▶ **Assigned task**:
Extract only the lines running from the top of the entries to the line that holds "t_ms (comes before". Include that line and omit the pictures.

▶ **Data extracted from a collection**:
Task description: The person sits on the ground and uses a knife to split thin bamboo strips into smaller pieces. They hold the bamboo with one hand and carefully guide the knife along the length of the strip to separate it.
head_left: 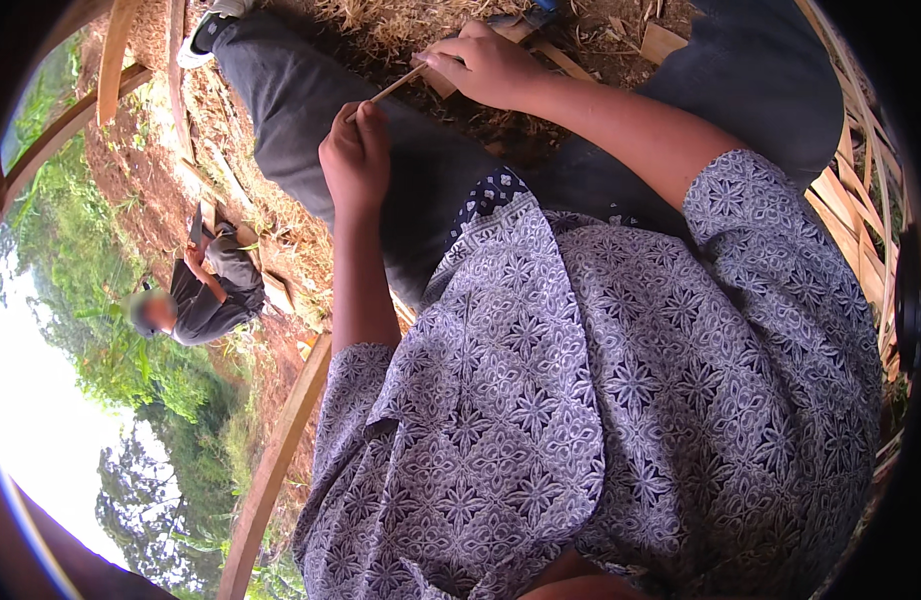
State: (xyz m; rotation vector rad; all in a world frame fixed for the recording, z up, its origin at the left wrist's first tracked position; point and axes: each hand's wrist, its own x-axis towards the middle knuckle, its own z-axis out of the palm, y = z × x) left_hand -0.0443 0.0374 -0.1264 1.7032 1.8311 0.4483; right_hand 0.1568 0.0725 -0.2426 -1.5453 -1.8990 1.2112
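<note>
A thin, pale wooden stick (398, 83) spans the gap between my two hands, slanting up to the right above my dark trousers. My left hand (356, 160) is closed around its lower end, thumb on top. At the upper end, the fingers of my right hand (485, 65) are bent and pressed together on the stick. The fingers of the right hand partly cover that tip, so its end is hard to make out. Beneath the right hand a flat piece of wood (438, 82) lies on the ground between my legs.
Wood offcuts (662, 42) and shavings lie on the brown soil. Something blue (546, 4) shows at the top edge. Long split strips (848, 215) are heaped at the right. A wooden post (280, 465) rises at the lower left. Another person (215, 290) sits farther off, holding a dark blade (196, 224).
</note>
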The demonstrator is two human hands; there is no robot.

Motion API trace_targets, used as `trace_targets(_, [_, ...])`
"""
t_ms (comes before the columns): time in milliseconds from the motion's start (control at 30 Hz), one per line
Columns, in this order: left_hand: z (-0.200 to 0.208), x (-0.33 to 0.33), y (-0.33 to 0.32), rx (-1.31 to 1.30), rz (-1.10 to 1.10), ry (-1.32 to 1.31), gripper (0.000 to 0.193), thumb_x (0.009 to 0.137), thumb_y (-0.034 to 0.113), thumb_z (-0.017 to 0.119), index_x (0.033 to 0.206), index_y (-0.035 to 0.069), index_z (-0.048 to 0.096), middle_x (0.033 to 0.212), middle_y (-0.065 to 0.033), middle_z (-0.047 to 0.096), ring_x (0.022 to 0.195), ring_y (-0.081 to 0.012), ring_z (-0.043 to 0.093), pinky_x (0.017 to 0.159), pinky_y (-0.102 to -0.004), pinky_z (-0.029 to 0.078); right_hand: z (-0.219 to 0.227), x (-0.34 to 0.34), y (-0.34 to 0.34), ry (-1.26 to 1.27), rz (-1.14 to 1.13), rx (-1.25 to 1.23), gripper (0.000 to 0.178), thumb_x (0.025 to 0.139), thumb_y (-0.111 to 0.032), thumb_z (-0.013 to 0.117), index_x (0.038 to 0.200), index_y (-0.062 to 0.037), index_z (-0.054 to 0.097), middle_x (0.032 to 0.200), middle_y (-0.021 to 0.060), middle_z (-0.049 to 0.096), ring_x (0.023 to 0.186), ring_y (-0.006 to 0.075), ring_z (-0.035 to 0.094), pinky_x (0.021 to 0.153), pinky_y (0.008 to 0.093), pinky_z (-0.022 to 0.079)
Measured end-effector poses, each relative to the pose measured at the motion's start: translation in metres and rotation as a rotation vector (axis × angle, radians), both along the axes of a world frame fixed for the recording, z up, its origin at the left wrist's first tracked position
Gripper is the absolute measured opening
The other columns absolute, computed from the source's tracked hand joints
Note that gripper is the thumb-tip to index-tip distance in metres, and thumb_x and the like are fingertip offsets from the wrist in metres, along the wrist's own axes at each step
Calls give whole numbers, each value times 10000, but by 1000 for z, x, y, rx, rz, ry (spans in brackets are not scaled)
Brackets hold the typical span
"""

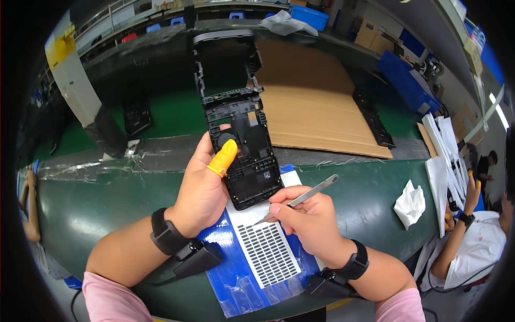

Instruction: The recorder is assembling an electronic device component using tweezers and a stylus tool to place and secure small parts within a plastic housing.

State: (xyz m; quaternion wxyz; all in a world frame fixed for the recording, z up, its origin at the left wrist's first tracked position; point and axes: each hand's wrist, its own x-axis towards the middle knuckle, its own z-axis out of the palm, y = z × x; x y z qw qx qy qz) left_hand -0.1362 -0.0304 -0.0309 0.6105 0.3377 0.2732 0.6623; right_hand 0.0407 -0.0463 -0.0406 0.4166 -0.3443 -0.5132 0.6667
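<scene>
In my left hand (201, 180), a black plastic phone-like frame (244, 142) is held upright and slightly tilted, with a large opening in its upper half. My left thumb wears a yellow finger cot (223, 158) and presses on the frame's face. Closed in a pinch, my right hand (308, 217) grips metal tweezers (316, 190). Their tip points down at the top rows of a white sheet of small dark rectangular stickers (268, 252). That sheet lies on a blue plastic-wrapped pad (228, 284), just below the frame's lower edge.
Brown cardboard (311, 102) lies across the bench beyond my hands. Black frames rest at its right edge (374, 118) and far left (138, 114). A crumpled white tissue (410, 205) sits to the right. Blue bins (407, 80) stand behind. Another person (472, 247) is at the right.
</scene>
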Motion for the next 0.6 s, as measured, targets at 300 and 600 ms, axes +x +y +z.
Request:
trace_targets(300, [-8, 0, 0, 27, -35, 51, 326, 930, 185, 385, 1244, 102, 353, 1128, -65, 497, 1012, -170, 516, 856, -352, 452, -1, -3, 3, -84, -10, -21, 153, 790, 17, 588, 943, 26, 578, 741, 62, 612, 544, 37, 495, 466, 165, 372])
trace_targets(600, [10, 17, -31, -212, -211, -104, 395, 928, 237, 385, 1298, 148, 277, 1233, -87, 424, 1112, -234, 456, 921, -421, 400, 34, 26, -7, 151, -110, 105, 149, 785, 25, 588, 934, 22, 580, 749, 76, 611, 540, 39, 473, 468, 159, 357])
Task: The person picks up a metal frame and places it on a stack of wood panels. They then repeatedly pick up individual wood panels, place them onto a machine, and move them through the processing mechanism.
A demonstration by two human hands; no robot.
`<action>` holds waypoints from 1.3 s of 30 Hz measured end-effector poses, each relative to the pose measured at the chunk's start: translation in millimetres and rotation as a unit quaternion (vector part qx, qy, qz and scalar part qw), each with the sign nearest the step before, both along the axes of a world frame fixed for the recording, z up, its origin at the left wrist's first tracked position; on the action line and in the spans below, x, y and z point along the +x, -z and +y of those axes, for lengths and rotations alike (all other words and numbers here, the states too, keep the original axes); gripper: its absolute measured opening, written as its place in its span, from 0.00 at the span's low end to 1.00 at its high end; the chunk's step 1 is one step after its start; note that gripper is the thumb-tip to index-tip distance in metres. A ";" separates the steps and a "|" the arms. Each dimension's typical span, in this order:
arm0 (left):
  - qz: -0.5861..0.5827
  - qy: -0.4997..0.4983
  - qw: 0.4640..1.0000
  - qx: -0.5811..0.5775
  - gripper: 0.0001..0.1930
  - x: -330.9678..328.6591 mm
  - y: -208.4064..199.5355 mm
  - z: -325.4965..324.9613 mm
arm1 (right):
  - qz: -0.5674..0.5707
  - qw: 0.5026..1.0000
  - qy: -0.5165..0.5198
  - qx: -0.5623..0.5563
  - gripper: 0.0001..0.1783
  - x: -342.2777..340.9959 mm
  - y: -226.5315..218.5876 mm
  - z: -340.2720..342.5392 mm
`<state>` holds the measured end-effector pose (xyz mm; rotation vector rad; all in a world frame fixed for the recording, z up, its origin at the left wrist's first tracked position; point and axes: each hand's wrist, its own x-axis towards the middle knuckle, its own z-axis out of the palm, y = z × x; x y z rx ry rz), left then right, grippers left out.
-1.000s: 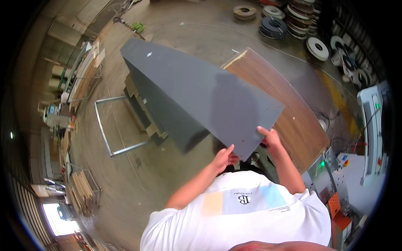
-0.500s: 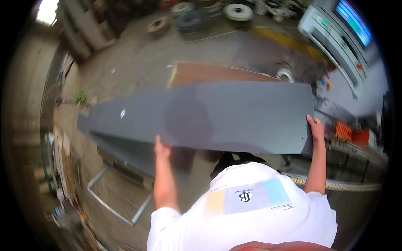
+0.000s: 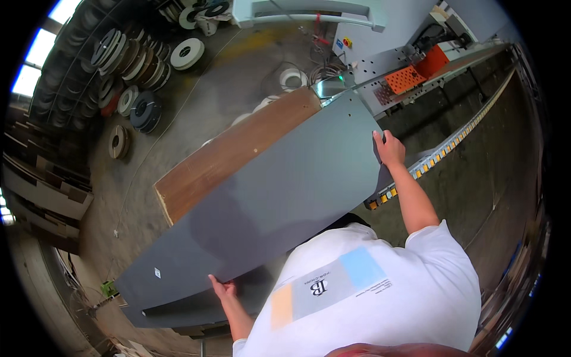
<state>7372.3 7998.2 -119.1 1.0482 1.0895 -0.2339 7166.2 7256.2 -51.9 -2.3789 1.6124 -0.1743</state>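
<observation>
Long gray panel (image 3: pixel 291 178) runs diagonally across the middle of the view, lower left to upper right, in front of the person's white T-shirt (image 3: pixel 416 285). Both hands on it. Left hand (image 3: pixel 225 290) at the near long edge, toward the left part: thumb on the top face, other fingers partly hidden at the edge, so can't tell how tightly they close. Right hand (image 3: pixel 390 150) pinches the right short end, thumb on top, fingers going out of sight around the edge. Small white label (image 3: pixel 157 272) on the panel near its left end; small dark holes near the right end. Shadow falls across its top face.

Second dark gray panel (image 3: pixel 184 312) sits lower, under the near edge, mostly covered. Brown wood-grain panel (image 3: pixel 238 154) just past the far long edge, partly overlapped in this view; what supports it, can't tell.

Upper right: pale machine (image 3: pixel 369 44) with orange perforated guard (image 3: pixel 401 80). Roller rail (image 3: pixel 443 152) with yellow rollers stretches right from behind the right hand.

Upper left, on the concrete floor (image 3: pixel 196 113): white roll (image 3: pixel 197 50), dark gray coil (image 3: pixel 148 122), brown coil (image 3: pixel 123 144), plus stacked reels (image 3: pixel 146 62). Another white coil (image 3: pixel 284 76) near the machine.
</observation>
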 end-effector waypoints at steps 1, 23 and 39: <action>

▶ **Response to this task**:
Task description: The person sits on the ground and uses a knife to split thin bamboo strips into smaller pieces. They hold the bamboo with one hand and carefully guide the knife along the length of the strip to separate it.
head_left: 
State: (xyz m; rotation vector rad; all in a world frame fixed for the recording, z up, its origin at the left wrist's first tracked position; point and axes: each hand's wrist, its own x-axis towards the middle knuckle, its own z-axis out of the palm, y = z × x) left_hand -0.0443 0.0374 -0.1264 1.7032 1.8311 0.4483; right_hand 0.1568 0.0725 -0.2426 -1.5453 -1.8990 1.2112
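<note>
A thin, pale wooden stick (398, 83) spans the gap between my two hands, slanting up to the right above my dark trousers. My left hand (356, 160) is closed around its lower end, thumb on top. At the upper end, the fingers of my right hand (485, 65) are bent and pressed together on the stick. The fingers of the right hand partly cover that tip, so its end is hard to make out. Beneath the right hand a flat piece of wood (438, 82) lies on the ground between my legs.
Wood offcuts (662, 42) and shavings lie on the brown soil. Something blue (546, 4) shows at the top edge. Long split strips (848, 215) are heaped at the right. A wooden post (280, 465) rises at the lower left. Another person (215, 290) sits farther off, holding a dark blade (196, 224).
</note>
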The demonstrator is two human hands; there is no robot.

Motion API trace_targets, used as `trace_targets(_, [_, ...])`
"""
t_ms (comes before the columns): time in milliseconds from the motion's start (control at 30 Hz), one per line

That concludes the exercise.